Efforts to dissuade the influence of placement agents come as CalPERS, the California State Attorney General’s Office and the U.S. Securities and Exchange Commission investigate millions of dollars in fees paid by money managers to middlemen for more than 10 years.

 

As CalPERS is working on ending the perception that placement agents are crucial to getting hired by the fund, New York’s new CIO Lawrence M. Schloss has a different approach.

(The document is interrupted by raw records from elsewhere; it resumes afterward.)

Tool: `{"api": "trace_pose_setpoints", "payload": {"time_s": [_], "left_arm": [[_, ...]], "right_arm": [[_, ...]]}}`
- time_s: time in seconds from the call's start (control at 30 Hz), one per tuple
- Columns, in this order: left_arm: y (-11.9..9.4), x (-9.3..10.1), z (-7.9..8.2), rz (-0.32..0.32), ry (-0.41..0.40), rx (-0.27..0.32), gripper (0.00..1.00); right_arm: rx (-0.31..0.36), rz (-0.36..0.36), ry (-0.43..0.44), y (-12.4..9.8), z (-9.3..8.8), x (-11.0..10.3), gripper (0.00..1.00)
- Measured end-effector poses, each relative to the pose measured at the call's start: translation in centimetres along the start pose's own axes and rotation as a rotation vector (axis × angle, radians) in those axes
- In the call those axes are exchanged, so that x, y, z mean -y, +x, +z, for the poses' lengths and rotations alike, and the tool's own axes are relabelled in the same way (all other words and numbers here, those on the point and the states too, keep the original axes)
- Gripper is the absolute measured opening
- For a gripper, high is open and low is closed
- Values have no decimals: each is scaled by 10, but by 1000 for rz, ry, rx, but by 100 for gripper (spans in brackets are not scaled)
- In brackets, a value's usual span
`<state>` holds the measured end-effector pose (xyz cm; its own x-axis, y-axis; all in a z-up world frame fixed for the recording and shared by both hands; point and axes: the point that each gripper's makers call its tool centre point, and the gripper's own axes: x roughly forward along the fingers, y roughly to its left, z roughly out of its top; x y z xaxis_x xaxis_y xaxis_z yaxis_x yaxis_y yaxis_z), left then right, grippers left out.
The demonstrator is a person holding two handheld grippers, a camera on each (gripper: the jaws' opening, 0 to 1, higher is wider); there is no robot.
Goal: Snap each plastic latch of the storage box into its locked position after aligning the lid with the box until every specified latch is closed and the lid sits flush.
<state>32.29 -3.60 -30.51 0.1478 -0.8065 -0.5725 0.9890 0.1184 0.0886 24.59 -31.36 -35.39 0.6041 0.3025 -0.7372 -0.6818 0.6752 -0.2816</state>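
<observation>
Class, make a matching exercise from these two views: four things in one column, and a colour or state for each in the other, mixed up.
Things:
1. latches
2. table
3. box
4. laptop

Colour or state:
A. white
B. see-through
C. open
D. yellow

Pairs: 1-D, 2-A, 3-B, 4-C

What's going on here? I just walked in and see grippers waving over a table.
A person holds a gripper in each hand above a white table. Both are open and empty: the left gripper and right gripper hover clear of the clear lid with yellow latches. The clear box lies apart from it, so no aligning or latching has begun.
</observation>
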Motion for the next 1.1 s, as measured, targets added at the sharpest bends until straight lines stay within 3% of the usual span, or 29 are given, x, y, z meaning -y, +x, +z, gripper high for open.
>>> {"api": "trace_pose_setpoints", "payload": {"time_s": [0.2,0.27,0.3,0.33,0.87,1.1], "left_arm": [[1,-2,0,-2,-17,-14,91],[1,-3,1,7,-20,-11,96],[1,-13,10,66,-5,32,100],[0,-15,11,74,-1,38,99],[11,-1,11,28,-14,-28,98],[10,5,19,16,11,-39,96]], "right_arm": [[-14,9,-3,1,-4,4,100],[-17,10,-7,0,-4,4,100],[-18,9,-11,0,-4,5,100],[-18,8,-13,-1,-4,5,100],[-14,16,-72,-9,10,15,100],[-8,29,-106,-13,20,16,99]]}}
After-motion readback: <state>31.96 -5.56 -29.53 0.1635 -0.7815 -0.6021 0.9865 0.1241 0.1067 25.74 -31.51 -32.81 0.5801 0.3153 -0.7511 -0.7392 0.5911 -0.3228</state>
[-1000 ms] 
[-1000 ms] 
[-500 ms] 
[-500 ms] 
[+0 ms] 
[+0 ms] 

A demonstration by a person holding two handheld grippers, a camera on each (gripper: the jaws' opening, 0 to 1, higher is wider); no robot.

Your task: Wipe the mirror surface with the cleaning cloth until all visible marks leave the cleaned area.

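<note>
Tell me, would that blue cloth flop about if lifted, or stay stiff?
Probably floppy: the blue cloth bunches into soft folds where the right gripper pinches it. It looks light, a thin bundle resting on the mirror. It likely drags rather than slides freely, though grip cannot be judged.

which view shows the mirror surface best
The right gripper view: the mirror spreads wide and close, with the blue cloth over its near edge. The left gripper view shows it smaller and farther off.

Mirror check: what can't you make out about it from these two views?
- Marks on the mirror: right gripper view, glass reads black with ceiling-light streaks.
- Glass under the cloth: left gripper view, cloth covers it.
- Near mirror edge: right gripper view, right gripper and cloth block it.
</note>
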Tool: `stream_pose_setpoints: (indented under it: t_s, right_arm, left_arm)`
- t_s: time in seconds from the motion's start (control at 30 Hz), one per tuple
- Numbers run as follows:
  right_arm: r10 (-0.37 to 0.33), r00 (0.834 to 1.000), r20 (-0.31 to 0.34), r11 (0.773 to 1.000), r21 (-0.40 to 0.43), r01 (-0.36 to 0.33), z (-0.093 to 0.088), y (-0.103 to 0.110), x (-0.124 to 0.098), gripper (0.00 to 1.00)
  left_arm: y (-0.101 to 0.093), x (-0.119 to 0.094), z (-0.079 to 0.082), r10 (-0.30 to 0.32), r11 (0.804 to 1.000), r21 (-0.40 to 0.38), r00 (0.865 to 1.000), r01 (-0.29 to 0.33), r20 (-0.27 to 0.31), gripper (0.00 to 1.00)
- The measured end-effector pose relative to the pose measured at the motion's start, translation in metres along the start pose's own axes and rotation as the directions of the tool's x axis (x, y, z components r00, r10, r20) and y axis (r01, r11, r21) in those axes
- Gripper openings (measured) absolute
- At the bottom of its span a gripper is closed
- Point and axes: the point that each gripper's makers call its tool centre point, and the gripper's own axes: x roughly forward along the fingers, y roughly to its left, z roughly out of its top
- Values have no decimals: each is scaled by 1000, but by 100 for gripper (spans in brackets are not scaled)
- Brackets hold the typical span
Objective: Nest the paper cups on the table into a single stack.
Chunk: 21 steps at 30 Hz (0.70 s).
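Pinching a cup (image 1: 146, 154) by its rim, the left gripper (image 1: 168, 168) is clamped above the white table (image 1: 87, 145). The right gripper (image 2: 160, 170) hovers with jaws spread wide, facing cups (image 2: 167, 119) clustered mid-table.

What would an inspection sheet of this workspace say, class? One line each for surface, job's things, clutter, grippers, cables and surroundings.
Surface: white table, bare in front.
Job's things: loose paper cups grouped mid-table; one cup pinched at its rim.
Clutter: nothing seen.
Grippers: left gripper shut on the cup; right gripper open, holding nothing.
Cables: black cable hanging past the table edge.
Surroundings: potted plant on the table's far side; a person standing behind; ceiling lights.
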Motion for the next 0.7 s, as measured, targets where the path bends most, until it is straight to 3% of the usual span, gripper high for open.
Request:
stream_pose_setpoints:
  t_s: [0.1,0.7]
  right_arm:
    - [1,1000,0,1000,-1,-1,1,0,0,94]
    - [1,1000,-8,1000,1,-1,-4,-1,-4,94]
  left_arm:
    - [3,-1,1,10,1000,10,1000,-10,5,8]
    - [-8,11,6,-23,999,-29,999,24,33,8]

Schloss, who was previously chairman at private equity firm Diamond Castle, is trying to ease restrictions of placement agents doing business with city pension plans.

 

Instead of a complete ban on placement agents, Schloss recommended rules that “allow legitimate placement agents who provide value-added services” be implemented, according to a  news release issued by New York City Comptroller John C. Liu’s office.

 

“In light of the recent controversy surrounding the use of placement agents by New York State pension funds, these new policies are practical, straightforward and enforceable…We look forward to investing with the best in class asset managers whether or not they utilize placement agents or third-party marketers,” said CIO Schloss in the release. “We have taken these steps appropriately to eliminate the potential for the types of questionable activity that engulfed the New York State fund in order to better serve the interests of our pensioners. If you want our business, you must be open and honest with us and show us that you deserve it.”

 

Last year, New York’s city and state officials banned the use of placement agents after New York State Attorney General Andrew Cuomo’s “pay-to-play” probe.